Technology has an incredible power to improve lives and I think this is particularly true for disabled people. Inclusive design means that everyone benefits, whether disabled or not. No one could fail to be impressed by XRAI Glass‘s AI and AR glasses, which turn speech into text in real time for the wearer. As they say in their advert, “Life. Subtitled.” How brilliant!
Amazon deservedly won the Disability Smart Technology Award and I’ve learned about many more accessibility features which will help my partially deaf husband. Amazon technology is very much part of my family’s life; it’s mainstream but becoming more inclusive with each new innovation. And let’s face it, we all know ‘she-who-shall-not-be-named’! Alexa is so ubiquitous all of us are now adept at both requesting her help and circumventing her interruptions.
At my home, we have these devices installed in each room.

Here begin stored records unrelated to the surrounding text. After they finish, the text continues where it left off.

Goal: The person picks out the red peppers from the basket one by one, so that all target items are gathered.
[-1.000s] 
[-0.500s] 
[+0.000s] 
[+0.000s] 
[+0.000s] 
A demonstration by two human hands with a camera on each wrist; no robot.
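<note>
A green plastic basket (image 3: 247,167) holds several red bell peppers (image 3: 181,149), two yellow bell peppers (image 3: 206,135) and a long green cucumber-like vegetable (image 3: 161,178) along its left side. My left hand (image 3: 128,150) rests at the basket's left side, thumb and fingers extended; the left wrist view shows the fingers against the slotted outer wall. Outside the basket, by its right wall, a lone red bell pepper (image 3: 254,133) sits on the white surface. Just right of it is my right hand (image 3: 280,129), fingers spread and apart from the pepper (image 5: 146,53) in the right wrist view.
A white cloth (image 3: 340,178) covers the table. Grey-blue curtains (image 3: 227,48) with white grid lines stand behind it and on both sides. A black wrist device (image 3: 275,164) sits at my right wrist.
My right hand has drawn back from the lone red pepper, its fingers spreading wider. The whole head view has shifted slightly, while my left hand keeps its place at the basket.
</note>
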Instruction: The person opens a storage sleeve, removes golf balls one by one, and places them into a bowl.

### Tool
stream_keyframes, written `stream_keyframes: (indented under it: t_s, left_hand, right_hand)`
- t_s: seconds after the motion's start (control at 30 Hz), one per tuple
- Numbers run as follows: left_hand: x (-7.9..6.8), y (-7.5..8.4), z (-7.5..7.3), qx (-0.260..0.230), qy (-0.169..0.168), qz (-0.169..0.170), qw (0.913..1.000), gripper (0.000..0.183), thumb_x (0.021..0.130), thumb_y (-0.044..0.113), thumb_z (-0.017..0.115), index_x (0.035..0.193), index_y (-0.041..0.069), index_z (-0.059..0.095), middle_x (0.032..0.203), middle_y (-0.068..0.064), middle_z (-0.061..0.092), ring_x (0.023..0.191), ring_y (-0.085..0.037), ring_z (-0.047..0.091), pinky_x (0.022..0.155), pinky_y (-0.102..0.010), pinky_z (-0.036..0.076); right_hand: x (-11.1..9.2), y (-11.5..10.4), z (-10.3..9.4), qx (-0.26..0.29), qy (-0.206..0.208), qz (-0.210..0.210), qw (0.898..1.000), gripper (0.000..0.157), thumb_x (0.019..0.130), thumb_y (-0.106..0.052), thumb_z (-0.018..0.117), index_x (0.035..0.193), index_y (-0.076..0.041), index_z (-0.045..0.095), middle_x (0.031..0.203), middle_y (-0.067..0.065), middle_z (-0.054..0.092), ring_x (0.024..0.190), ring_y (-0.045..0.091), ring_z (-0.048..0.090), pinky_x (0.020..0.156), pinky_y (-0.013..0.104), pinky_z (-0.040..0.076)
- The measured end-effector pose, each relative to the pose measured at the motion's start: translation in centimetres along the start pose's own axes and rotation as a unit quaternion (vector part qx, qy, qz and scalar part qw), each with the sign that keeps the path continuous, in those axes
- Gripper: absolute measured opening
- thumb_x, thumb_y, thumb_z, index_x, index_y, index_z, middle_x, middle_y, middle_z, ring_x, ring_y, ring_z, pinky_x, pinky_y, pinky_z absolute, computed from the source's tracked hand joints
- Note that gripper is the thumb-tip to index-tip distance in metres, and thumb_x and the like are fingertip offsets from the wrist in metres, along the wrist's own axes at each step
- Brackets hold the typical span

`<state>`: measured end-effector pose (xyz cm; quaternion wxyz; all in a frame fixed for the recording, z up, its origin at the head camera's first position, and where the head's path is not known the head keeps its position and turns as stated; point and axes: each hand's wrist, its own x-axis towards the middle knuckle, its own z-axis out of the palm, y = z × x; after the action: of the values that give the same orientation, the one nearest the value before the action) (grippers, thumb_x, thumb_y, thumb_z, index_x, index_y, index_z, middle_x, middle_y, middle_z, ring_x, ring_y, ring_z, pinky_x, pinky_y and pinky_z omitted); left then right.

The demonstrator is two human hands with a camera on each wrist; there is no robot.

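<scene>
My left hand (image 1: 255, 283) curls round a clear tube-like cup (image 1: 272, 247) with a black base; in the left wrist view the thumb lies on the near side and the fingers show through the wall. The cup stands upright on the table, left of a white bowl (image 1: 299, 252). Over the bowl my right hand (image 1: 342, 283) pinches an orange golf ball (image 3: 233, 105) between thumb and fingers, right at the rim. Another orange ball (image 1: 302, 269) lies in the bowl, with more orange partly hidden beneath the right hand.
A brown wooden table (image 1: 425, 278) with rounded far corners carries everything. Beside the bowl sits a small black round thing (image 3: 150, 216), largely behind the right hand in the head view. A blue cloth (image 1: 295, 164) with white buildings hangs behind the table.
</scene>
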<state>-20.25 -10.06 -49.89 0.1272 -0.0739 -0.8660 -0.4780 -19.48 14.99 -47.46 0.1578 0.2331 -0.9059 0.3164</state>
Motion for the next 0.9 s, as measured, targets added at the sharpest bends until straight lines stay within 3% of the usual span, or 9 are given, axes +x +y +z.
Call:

If I’m ever stuck and need help to move, I can call my son in his bedroom by “dropping in” to ask for assistance and every morning, Alexa wakes me with a few cheery motivational words, followed by “Here Comes the Sun”.
As a disabled person, I encounter many barriers to participating in work and accessing services, so I was heartened by the quiet determination I felt rumbling around those mingling at the reception afterwards. All the finalists I met seemed fired up to continue their inclusion journey, and to go further. To do more and maybe return next year.
I hope that they do. I’m looking forward to seeing what they achieve over the next 365 days and celebrating their achievements with them.
Now it’s time for me to meet my new Members and help them make the most of their BDF membership to become more disability smart, perhaps in time for next year’s awards!